Выслушав столь душещипательную историю, Шеннон непроизвольно углубилась в себя. Она была рада, что отношения отца и сына так хорошо закончились, но все же никак не могла поставить себя на место Мануэля. Она бы не простила. Уличная жизнь сделала из нее грубую, жесткую, беспощадную женщину, которая привыкла отвечать по справедливости, следуя лишь одному простому принципу: «Как вы со мной – так и я с вами!«. Хотя, отец Мануэля все же не вышвырнул сына на произвол судьбы. Мануэль вырос в богатом доме, он не голодал, ему не приходилась воровать, ради куска хлеба.
Что не говори – их судьбы слишком разные, хоть у каждого из них они были и не самыми сахарными в детстве.
– Я рада, что вы помирились. – Вслух произнесла она, взяв в руки свой фужер. Отпив пару больших глотков, которые немедля обожгли ее горло, она сокрушенно договорила. – Но наши отцы слишком разные. Ты любил своего, а я – ненавижу, и так будет всегда.
– Но если…
Не желая и дальше продолжать их бессмысленные распри, Шеннон мгновенно приподняла ладонь вверх и угрюмо покачала головой.
– Никаких «если». Не хочу думать и говорить о нем дальше, испортив остатки этого вечера. Прошу, давай закроем тему.
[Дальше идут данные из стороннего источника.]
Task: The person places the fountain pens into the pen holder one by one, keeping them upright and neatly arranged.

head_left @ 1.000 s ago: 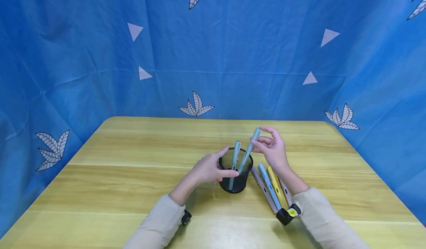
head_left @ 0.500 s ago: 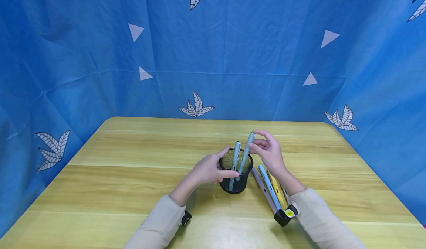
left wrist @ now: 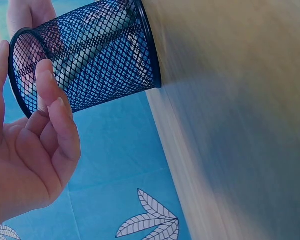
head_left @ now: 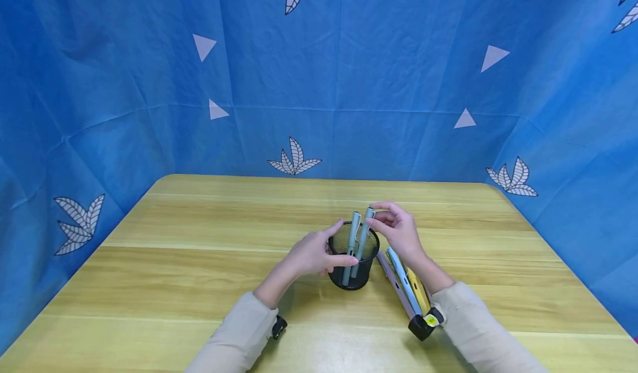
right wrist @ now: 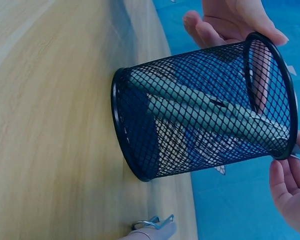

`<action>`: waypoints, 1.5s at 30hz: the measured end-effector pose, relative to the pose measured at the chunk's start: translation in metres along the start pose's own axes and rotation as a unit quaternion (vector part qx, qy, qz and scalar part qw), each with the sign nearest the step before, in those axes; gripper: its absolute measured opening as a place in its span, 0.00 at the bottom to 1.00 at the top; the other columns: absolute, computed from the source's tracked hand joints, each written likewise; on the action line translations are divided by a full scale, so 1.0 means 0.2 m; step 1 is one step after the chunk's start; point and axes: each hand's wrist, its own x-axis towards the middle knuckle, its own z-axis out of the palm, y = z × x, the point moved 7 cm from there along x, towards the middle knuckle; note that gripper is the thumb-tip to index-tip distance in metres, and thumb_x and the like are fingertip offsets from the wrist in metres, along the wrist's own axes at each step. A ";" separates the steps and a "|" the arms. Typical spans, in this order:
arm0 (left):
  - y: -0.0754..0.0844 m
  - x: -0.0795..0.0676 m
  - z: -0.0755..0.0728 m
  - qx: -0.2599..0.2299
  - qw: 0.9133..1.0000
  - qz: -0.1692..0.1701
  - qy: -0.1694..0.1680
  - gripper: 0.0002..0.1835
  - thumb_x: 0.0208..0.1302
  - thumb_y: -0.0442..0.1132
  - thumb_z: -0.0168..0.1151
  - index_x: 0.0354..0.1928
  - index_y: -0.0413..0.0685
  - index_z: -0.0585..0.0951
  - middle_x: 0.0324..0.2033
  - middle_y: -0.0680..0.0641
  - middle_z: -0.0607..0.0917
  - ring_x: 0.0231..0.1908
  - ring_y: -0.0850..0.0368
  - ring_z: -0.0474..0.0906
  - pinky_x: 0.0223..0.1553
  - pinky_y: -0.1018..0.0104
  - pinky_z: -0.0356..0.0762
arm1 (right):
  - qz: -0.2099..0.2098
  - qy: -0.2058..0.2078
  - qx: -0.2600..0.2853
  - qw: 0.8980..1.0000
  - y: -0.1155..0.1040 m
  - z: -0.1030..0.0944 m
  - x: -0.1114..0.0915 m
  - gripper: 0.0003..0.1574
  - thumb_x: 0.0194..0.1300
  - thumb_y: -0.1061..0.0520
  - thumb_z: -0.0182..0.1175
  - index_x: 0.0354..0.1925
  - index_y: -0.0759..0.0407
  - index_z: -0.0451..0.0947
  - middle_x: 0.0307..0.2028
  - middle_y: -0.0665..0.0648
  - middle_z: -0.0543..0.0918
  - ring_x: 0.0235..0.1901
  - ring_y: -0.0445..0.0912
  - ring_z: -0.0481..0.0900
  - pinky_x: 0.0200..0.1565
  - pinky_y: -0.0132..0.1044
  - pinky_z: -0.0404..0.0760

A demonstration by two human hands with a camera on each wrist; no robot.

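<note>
A black mesh pen holder [head_left: 368, 272] stands upright on the table. My left hand [head_left: 311, 253] grips its left side near the rim, the thumb across the front; the left wrist view shows curled fingers [left wrist: 65, 130] against the mesh. With thumb and fingertips my right hand [head_left: 399, 233] pinches the capped top of a grey-green pen [head_left: 364, 236], whose lower part is inside the holder. A second grey-green pen [head_left: 353, 233] leans in the holder beside it. Through the mesh in the right wrist view, both pens slant close together.
Just right of the holder lie a lilac pen [head_left: 397, 288], a light blue pen [head_left: 405, 280] and a yellow pen [head_left: 417, 291], partly under my right forearm. A wrist camera [head_left: 422, 326] overlaps their near ends. A blue curtain [head_left: 329, 74] hangs behind the table [head_left: 209, 223].
My right hand has moved down and left, sliding its pen deeper into the holder and more upright, beside the other pen. The left hand and the holder have stayed in place.
</note>
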 end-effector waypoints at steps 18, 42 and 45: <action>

Понимая, что спорить бесполезно, Мануэль вынужденно отступил и медленно кивнул головой. Ожидая того, что за его откровенность, Шеннон расплатится с ним той же монетой, он и не думал, что ее ледяную броню не возможно будет растопить даже сейчас. Но упрямство Шеннон было сравнимо разве что с его собственным. Поэтому, не желая отступать, темноволосый мужчина вновь перевел тему беседы в удобную для него позицию.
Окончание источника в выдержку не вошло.